1. Product Boundary: No PHI by Design
Go Live Command is an operational command platform. It is not designed, marketed, or operated as a clinical decision support system, an electronic health record, an electronic prescribing system, or any other system that stores, indexes, or transmits patient-identifying information.
Staff intake fields, knowledge articles, request notes, broadcasts, peer-answer threads, and reports are validated to keep PHI patterns (MRN, DOB, SSN, patient identifiers, payment data, and clinical-decision content) out of the platform.
2. Operational Context Only
Acceptable inputs are limited to operational context: role, unit, area, support category, urgency, callback point, device or workstation identifier, non-PHI notes, and approved workflow guidance.
Customer administrators are responsible for training staff to use the platform within this boundary and for choosing the intake channels (QR, kiosk, intranet, ATE-assisted, or approved chat connector) appropriate for their environment.
3. Business Associate Status
Where a covered entity directs Go Live Command to support operational workflows that may incidentally surface PHI despite the design intent, Go Live Command will execute a Business Associate Agreement (BAA) before production use.
A signed BAA, approved subprocessor list, and the customer's risk assessment must be on file with the customer's privacy office before broad rollout in regulated environments.
4. Safeguards In Place
Administrative safeguards include role-based access control, project activation and offboarding, session revocation, audit logging with tamper-evident hash chain, and credential rotation runbooks.
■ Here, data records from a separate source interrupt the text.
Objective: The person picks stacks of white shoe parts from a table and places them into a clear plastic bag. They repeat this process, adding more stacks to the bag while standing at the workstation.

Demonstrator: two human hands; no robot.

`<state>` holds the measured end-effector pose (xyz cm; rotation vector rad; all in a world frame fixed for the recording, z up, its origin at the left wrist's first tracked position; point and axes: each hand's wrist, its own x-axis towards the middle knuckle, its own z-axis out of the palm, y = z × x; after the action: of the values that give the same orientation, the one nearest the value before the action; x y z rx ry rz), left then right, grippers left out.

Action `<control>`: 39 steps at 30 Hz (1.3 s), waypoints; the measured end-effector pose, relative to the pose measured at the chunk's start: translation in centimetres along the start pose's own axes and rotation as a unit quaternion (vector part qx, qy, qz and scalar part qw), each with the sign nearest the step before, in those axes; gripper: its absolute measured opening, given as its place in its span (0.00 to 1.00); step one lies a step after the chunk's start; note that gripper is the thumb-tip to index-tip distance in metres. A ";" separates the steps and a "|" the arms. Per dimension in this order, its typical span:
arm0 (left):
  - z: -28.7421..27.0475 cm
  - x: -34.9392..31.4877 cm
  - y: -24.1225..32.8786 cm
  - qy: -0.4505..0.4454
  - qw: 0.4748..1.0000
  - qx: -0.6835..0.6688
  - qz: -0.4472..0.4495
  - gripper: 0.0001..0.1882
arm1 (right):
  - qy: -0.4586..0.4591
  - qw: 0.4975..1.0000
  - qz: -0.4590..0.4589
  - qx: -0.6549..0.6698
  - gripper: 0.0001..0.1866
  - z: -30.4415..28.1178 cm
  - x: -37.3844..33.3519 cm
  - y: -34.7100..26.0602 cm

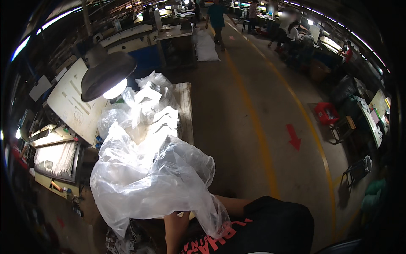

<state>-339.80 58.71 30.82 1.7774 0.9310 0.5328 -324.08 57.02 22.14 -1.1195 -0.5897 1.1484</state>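
- both hands sit hidden under the clear plastic bag (pixel 148 186); whether they grip it cannot be told
- white pieces (pixel 158 110) at 11 o'clock blur in lamp glare
- the forearm (pixel 175 233) is cut off at 6 o'clock

Bare forearm (pixel 175 230) raised from below; both hands hidden.
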 end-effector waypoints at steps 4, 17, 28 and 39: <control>-2.6 -1.9 -0.4 -0.121 0.989 -0.085 0.024 0.16 | 0.053 0.998 -0.021 -0.032 0.26 3.3 -1.3 1.4; -11.4 -5.5 -2.0 -0.425 0.900 0.004 0.093 0.17 | 0.180 0.894 -0.160 -0.379 0.25 4.2 -1.1 -5.9; -19.2 -5.0 -3.3 -0.300 0.940 -0.107 0.124 0.20 | 0.091 0.880 -0.135 -0.447 0.22 1.9 -3.0 -6.1; -18.9 -5.6 -2.9 -0.393 0.907 -0.086 0.126 0.23 | -0.061 0.839 0.020 -0.541 0.23 2.6 2.1 1.2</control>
<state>-357.74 65.69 35.86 1.7289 0.0885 0.0175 -325.98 59.97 21.66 -2.0161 -1.4182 0.8890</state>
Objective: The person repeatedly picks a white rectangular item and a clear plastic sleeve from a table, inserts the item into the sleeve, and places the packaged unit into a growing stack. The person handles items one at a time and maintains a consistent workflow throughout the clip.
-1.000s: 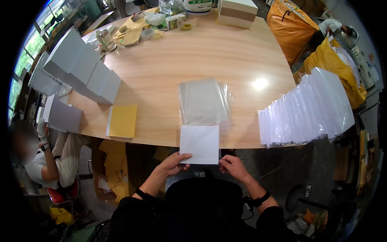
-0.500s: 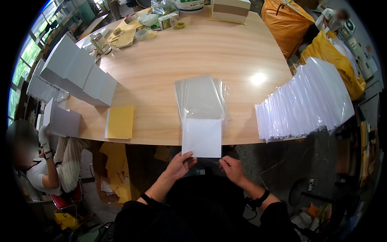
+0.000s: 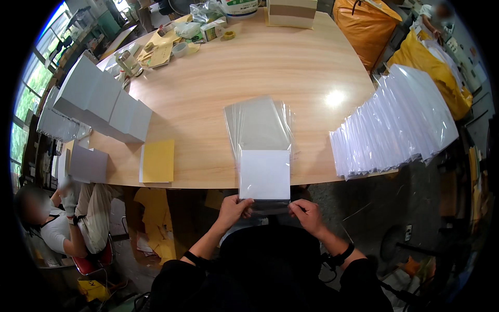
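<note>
A square white paper block point(image 3: 265, 174) sits inside a clear plastic bag point(image 3: 269, 206), partly over the table's near edge. The bag's loose end reaches past the paper toward me. My left hand point(image 3: 232, 210) pinches this end at its left corner, thumb on top. My right hand point(image 3: 309, 216) pinches it at the right corner. Just beyond the paper lies a fanned pile of flat clear bags point(image 3: 257, 125) on the wooden table point(image 3: 213, 78).
Tall stacks of white paper point(image 3: 101, 106) and a yellow sheet point(image 3: 158, 161) stand or lie at left. A long row of bagged white paper point(image 3: 384, 127) leans at right. Tape rolls, a glass jar point(image 3: 128, 62) and a box point(image 3: 291, 13) are far back. A gloved person point(image 3: 60, 231) sits at left.
My left thumb has slid off the paper's near left corner onto the bag's edge. More of the bag's loose end shows between my hands. The seated person's gloved hand has lowered.
</note>
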Demonstrator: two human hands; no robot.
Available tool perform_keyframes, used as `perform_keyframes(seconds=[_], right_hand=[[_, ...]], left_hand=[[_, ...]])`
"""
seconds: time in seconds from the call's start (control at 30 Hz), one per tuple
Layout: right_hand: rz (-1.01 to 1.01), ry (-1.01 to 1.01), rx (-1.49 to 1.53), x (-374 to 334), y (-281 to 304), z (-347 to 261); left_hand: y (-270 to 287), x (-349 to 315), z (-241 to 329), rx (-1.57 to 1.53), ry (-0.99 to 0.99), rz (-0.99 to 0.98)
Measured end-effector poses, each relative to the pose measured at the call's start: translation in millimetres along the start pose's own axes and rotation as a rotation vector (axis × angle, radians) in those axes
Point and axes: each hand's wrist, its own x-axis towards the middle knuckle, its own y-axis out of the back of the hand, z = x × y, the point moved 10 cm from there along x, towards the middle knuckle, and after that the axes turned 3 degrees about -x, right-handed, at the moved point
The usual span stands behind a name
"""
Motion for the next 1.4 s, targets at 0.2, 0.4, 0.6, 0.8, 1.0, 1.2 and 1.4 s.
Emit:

Physical and technical safeguards include TLS in transit, AES-256-GCM at rest for sensitive fields, MFA-capable identity, signed staff-intake tokens, security headers (CSP, HSTS, COOP, CORP), CSRF protection, and offsite audit archive with write-once retention where configured by the customer.
5. Breach Notification
If Go Live Command becomes aware of a use or disclosure of PHI that is not permitted by the BAA, Go Live Command will notify the affected customer in line with the BAA notification window — typically within 24 hours of detection where the customer has elected the accelerated path.
Go Live Command maintains an incident response plan with severity classification, containment runbooks, credential rotation procedures, evidence preservation, and a quarterly tabletop exercise. The incident response contact roster is provided to each regulated customer at contract signing.
6. Patient Rights and Access
Because Go Live Command is not a system of record for PHI, individual patient rights of access, amendment, accounting of disclosures, and restriction requests under the HIPAA Privacy Rule are exercised against the covered entity, not against Go Live Command.
Where a request involves operational data routed through Go Live Command, Go Live Command will support the covered entity's privacy office with audit records, configuration history, and access logs as required by the BAA.
7. Subprocessors and Data Flow
Go Live Command maintains a subprocessor inventory listing each third-party processor used to deliver the service (identity, database, email, SMS, push, object storage, monitoring, and approved integrations). The current list is available to customers under NDA.
Changes to the subprocessor list are communicated to regulated customers before a new subprocessor handles BAA-scope data. Customers retain the right to object as defined in the BAA.
8. Contact and Effective Date
Privacy and security questions, BAA requests, and subprocessor list requests should be routed to the customer's Go Live Command administrator or the Go Live Command privacy contact identified in the customer agreement.
This Notice is a public summary of the product posture. Signed customer agreements, BAAs, and the HIPAA Privacy and Security Rules control where they differ.